Count each line below that has "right" anywhere in it. Answer with the total alone.

(Stored dataset items)
· · · · · · ·
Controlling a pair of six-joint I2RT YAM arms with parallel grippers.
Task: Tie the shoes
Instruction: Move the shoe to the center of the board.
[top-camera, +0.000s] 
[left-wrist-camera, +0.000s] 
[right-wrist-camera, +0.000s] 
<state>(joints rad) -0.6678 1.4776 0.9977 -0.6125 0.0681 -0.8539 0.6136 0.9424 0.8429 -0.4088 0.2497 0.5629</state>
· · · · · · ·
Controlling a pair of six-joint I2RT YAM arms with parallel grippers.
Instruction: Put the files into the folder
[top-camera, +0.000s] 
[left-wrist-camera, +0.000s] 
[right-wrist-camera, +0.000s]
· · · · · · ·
### Answer for the task
2